- _EXERCISE OBJECTIVE_: Required from the data below: the exact lines starting at the line containing "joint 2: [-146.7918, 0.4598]" and ending at the line containing "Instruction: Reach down", with both ends kept and all pictures dropped.

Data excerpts
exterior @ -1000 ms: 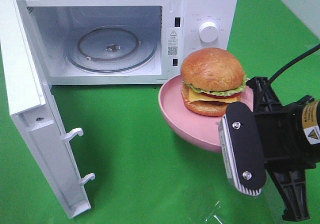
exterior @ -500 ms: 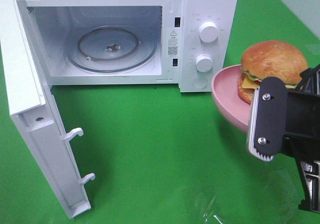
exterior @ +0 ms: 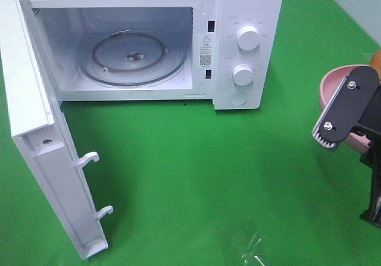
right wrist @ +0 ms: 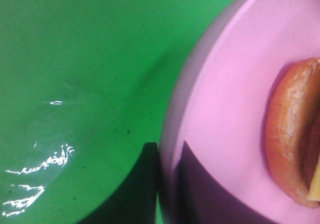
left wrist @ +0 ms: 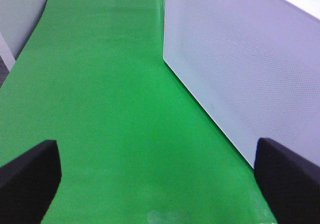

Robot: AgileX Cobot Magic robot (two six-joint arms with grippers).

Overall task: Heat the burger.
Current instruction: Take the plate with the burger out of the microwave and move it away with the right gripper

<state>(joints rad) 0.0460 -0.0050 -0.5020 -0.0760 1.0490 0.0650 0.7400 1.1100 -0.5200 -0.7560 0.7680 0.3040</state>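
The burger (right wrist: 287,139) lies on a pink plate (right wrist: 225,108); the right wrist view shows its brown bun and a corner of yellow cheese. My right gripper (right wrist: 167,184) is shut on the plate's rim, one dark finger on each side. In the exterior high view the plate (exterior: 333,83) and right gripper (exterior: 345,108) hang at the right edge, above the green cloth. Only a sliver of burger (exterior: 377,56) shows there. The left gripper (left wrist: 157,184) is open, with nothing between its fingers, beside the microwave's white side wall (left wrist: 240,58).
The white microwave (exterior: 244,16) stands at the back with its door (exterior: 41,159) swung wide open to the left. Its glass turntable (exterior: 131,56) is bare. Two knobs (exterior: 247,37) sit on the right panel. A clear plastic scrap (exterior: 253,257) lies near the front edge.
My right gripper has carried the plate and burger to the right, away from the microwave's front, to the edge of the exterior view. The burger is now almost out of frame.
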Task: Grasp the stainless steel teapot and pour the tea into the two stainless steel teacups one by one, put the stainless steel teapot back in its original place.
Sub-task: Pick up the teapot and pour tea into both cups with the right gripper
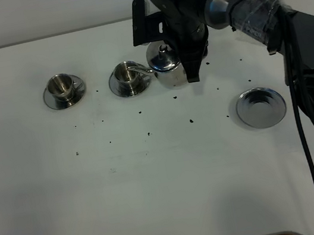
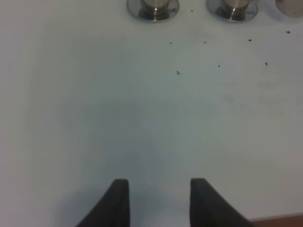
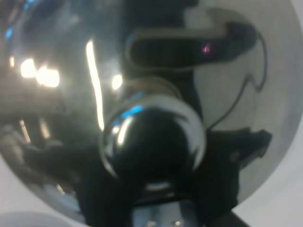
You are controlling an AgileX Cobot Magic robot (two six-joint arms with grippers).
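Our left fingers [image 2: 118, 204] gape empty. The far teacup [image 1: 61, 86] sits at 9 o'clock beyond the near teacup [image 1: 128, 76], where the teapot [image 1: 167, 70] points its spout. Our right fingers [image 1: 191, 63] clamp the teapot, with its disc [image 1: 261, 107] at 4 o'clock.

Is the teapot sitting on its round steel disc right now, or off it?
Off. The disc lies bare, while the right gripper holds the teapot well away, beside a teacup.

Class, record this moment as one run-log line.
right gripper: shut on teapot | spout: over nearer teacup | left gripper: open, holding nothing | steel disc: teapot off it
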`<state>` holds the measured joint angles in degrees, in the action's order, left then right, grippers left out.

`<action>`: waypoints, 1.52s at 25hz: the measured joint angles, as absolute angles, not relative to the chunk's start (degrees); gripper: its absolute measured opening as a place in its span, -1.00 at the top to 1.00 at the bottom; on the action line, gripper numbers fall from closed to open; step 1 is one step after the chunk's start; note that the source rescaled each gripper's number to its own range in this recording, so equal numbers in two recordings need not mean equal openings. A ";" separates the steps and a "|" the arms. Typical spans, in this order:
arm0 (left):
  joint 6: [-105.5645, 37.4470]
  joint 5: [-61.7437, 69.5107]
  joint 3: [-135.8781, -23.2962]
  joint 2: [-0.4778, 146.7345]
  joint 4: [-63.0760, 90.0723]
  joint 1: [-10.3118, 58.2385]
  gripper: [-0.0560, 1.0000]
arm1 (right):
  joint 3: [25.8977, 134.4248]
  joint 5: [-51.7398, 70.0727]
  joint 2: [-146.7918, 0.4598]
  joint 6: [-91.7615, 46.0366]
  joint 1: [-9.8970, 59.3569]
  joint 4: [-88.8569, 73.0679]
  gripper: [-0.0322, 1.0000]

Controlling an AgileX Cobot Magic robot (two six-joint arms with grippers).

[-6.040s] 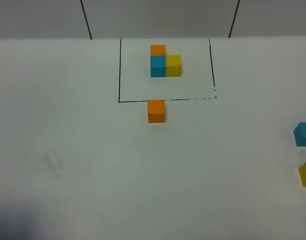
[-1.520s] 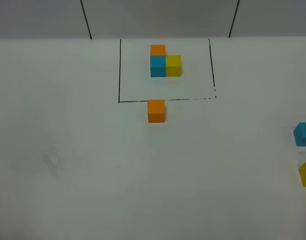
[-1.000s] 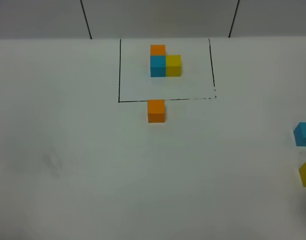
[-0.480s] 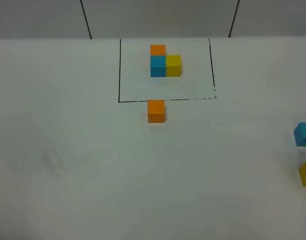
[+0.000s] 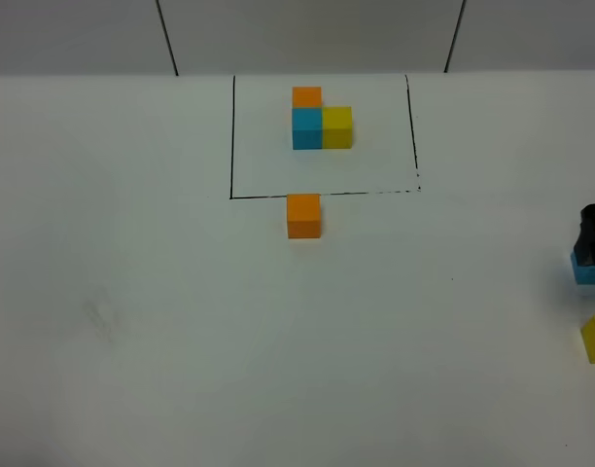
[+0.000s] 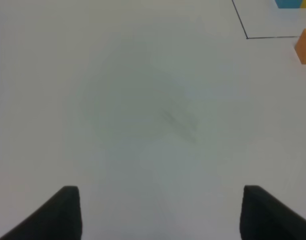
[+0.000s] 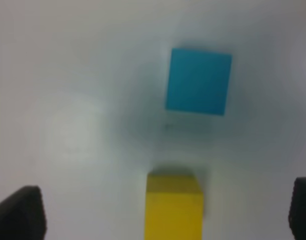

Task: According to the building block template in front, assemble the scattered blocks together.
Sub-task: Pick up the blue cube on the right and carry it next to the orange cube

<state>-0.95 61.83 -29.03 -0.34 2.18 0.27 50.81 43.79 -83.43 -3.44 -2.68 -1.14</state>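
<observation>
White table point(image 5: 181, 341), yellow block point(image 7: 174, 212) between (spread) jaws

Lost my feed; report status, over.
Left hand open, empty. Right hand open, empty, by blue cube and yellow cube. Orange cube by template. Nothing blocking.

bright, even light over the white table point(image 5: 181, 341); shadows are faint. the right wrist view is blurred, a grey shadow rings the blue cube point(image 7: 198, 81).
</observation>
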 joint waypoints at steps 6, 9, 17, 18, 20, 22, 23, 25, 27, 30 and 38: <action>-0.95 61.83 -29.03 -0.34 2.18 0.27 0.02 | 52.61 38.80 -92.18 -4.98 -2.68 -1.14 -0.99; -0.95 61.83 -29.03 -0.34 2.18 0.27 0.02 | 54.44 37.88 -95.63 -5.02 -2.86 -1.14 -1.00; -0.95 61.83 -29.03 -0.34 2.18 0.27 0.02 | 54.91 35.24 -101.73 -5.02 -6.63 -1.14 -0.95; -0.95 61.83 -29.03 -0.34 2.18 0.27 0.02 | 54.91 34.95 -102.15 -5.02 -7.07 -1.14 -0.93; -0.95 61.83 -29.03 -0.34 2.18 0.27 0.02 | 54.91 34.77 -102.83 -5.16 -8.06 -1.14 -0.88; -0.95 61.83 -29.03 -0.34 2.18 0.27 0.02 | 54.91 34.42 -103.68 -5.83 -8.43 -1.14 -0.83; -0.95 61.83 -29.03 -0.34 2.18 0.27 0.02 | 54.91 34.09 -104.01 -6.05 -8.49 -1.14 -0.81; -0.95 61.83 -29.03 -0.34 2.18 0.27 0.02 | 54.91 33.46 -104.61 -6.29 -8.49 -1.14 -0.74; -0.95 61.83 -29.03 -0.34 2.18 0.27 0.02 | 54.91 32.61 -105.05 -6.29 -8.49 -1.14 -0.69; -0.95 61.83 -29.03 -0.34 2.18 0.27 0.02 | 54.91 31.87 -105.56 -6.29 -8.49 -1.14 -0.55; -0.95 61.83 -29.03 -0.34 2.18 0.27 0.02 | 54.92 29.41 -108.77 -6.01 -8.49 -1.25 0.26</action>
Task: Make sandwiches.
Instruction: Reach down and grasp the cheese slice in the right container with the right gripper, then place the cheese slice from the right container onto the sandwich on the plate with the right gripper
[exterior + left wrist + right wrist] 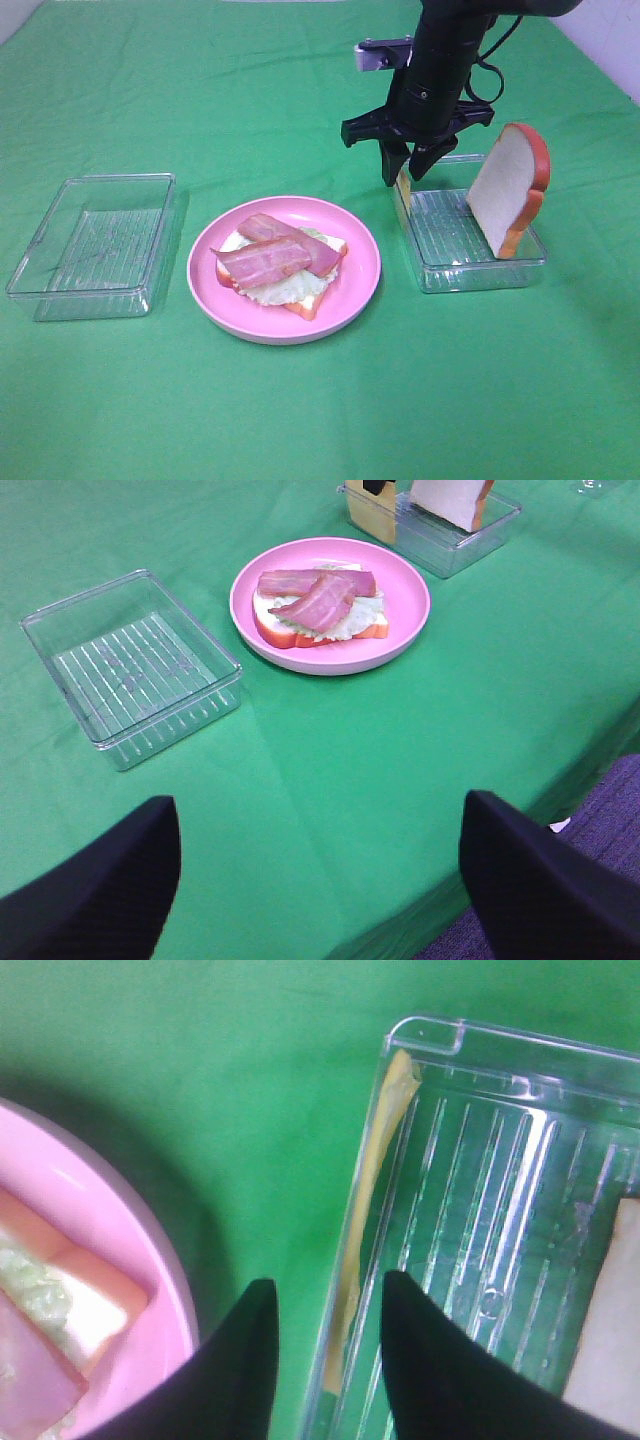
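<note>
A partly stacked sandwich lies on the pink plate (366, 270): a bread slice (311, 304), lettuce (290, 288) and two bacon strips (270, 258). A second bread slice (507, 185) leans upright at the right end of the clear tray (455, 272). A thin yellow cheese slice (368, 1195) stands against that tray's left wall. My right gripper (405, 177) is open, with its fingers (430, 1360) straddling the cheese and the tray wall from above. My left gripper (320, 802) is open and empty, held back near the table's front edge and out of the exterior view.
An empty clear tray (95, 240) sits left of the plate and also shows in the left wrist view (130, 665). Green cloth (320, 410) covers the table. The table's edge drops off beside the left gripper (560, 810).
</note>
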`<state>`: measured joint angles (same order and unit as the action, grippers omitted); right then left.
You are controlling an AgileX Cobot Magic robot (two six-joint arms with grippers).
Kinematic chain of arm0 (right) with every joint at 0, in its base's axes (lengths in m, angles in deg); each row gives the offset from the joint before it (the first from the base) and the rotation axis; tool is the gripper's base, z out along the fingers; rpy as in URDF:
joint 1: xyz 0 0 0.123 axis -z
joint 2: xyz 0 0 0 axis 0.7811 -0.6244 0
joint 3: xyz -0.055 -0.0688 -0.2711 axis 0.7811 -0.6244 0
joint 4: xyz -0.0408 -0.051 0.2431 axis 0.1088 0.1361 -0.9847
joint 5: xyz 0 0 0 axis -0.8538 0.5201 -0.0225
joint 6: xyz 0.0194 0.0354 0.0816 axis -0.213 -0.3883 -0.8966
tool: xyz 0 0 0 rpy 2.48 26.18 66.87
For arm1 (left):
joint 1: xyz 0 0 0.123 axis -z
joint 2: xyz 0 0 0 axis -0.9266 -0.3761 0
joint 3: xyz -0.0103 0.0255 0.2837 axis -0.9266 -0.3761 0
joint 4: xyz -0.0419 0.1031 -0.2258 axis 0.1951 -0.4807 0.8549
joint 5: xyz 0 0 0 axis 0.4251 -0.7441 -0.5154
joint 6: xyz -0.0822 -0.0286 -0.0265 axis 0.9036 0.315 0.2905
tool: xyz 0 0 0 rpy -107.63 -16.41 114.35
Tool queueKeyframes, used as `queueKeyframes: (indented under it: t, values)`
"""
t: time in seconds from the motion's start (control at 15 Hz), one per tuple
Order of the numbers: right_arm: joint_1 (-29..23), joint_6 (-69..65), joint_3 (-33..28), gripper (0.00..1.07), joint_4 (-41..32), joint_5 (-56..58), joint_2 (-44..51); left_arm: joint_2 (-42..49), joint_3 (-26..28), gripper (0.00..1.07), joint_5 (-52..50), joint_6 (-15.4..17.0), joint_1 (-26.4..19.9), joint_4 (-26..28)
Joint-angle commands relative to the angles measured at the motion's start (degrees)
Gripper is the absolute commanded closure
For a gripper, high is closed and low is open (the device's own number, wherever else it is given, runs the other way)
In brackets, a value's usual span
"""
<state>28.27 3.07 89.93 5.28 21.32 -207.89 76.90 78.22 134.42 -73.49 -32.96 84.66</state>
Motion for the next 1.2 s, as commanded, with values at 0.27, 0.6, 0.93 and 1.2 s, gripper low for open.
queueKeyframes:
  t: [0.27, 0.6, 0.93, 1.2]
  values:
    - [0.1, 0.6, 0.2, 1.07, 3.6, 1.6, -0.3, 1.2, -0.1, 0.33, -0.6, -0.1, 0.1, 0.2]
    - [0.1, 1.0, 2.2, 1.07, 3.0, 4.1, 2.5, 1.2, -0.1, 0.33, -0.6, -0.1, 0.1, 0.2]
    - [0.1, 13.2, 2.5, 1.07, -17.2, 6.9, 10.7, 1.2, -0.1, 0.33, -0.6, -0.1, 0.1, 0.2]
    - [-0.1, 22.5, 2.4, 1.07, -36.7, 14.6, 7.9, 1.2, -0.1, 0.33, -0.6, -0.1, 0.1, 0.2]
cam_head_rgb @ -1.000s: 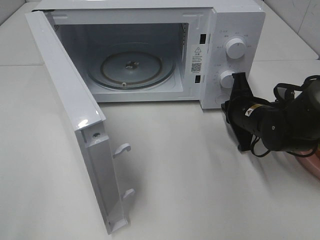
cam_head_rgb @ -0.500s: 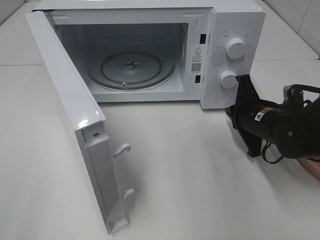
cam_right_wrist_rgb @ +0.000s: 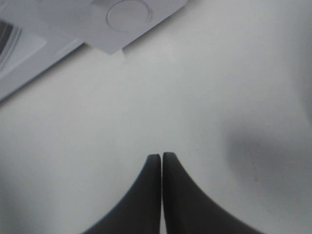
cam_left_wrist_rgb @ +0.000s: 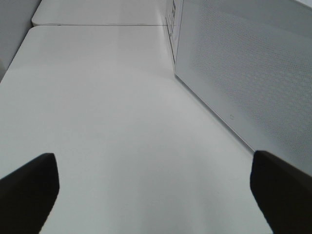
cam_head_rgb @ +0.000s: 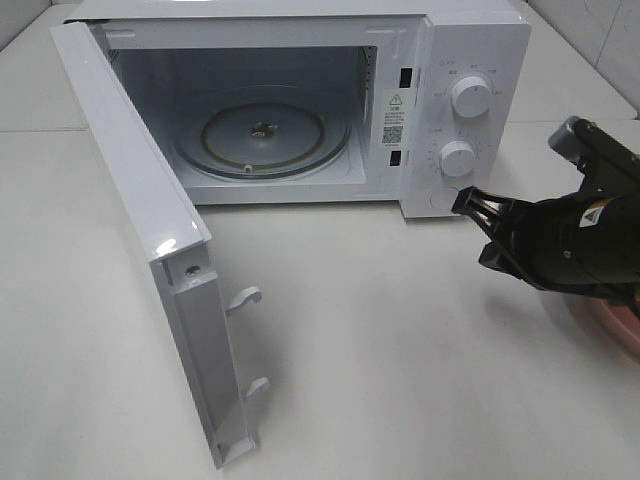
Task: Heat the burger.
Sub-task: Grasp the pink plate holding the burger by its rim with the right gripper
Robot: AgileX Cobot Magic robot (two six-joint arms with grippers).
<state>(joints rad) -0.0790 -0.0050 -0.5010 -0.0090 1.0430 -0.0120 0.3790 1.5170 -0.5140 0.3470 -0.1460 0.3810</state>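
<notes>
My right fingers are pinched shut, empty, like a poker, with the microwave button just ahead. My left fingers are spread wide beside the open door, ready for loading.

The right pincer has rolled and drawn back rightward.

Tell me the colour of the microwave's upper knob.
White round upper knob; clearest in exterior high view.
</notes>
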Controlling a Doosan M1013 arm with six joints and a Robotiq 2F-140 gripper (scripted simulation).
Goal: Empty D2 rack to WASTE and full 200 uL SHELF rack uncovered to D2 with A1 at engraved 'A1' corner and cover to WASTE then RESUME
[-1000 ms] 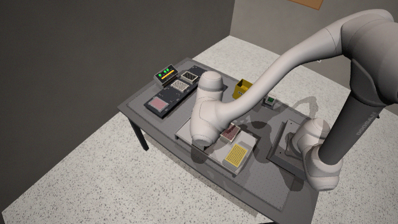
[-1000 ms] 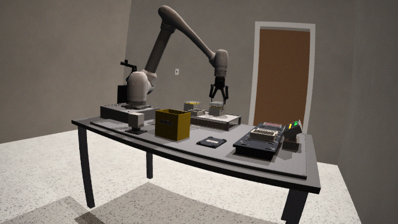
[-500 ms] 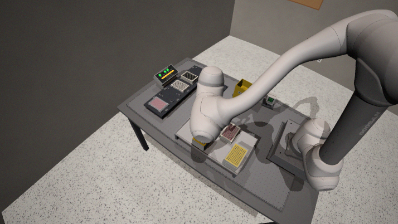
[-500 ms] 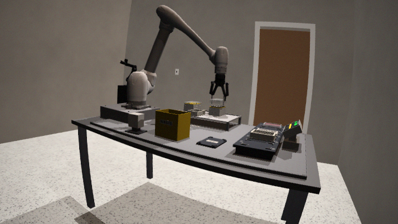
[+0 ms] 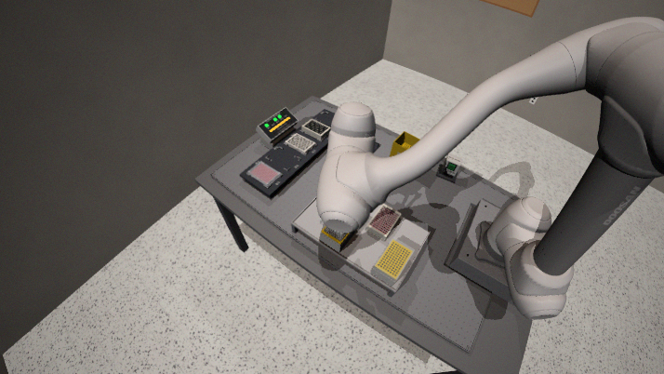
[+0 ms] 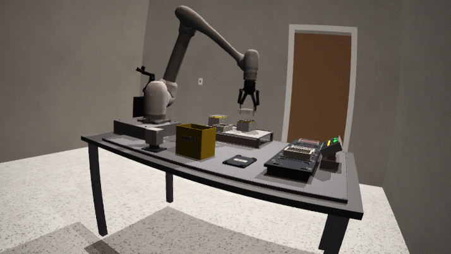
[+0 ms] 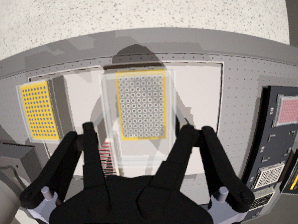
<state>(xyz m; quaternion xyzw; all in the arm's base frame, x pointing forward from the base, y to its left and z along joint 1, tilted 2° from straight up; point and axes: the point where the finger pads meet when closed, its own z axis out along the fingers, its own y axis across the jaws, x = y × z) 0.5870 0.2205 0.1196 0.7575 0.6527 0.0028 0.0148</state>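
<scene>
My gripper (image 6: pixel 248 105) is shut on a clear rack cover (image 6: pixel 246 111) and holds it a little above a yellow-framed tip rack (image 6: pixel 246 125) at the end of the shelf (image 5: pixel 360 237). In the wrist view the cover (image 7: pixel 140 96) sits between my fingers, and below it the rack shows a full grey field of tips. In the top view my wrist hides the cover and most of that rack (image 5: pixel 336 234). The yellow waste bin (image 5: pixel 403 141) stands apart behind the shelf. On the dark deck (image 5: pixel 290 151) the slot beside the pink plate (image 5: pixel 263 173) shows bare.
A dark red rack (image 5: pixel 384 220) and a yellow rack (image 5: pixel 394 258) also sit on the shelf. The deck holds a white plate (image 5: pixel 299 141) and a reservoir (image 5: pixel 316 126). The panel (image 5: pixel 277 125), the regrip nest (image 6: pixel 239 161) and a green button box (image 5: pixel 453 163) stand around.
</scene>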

- _TASK SOLUTION_:
  joint 2: [-146.7918, 0.4598]
  joint 6: [-91.7615, 46.0366]
  joint 1: [-9.8970, 59.3569]
  joint 4: [-88.8569, 73.0679]
  gripper: [-0.0322, 1.0000]

Controlling an AgileX Cobot Magic robot (two six-joint arms with grippers).

[-6.040s] 
[-1.520s] 
[-1.000s] 
[-0.480s] 
[+0.000s] 
[+0.000s] 
[+0.000s] 

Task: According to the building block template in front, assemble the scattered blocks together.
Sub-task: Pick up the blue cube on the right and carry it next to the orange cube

<state>-0.95 61.83 -29.03 -0.34 2.18 0.27 50.81 43.79 -83.43 -3.44 -2.68 -1.14</state>
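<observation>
White table point(image 5: 181, 341), yellow block point(image 7: 174, 212) between (spread) jaws

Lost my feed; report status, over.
Left hand open, empty. Right hand open, empty, by blue cube and yellow cube. Orange cube by template. Nothing blocking.

bright, even light over the white table point(image 5: 181, 341); shadows are faint. the right wrist view is blurred, a grey shadow rings the blue cube point(image 7: 198, 81).
</observation>
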 joint waypoints at steps 6, 9, 17, 18, 20, 22, 23, 25, 27, 30 and 38: <action>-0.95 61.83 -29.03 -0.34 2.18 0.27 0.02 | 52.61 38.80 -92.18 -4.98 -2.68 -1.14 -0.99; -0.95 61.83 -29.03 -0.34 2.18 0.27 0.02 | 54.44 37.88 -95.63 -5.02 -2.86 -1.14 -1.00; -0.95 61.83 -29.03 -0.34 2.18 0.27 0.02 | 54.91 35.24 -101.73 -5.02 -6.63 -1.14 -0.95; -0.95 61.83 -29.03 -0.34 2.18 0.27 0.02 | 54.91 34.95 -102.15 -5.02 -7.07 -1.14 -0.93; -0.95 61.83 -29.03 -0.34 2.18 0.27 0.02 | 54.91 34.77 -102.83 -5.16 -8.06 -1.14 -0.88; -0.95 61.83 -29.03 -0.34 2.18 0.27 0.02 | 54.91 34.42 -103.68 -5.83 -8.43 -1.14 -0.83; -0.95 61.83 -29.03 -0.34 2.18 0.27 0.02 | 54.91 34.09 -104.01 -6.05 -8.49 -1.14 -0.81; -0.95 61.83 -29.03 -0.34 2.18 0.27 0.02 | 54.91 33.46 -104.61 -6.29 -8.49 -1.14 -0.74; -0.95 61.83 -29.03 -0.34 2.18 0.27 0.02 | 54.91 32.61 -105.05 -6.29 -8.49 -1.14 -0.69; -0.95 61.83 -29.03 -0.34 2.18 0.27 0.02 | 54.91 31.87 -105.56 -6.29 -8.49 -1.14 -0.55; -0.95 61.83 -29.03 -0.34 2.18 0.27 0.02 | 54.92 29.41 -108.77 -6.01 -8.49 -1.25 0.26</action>
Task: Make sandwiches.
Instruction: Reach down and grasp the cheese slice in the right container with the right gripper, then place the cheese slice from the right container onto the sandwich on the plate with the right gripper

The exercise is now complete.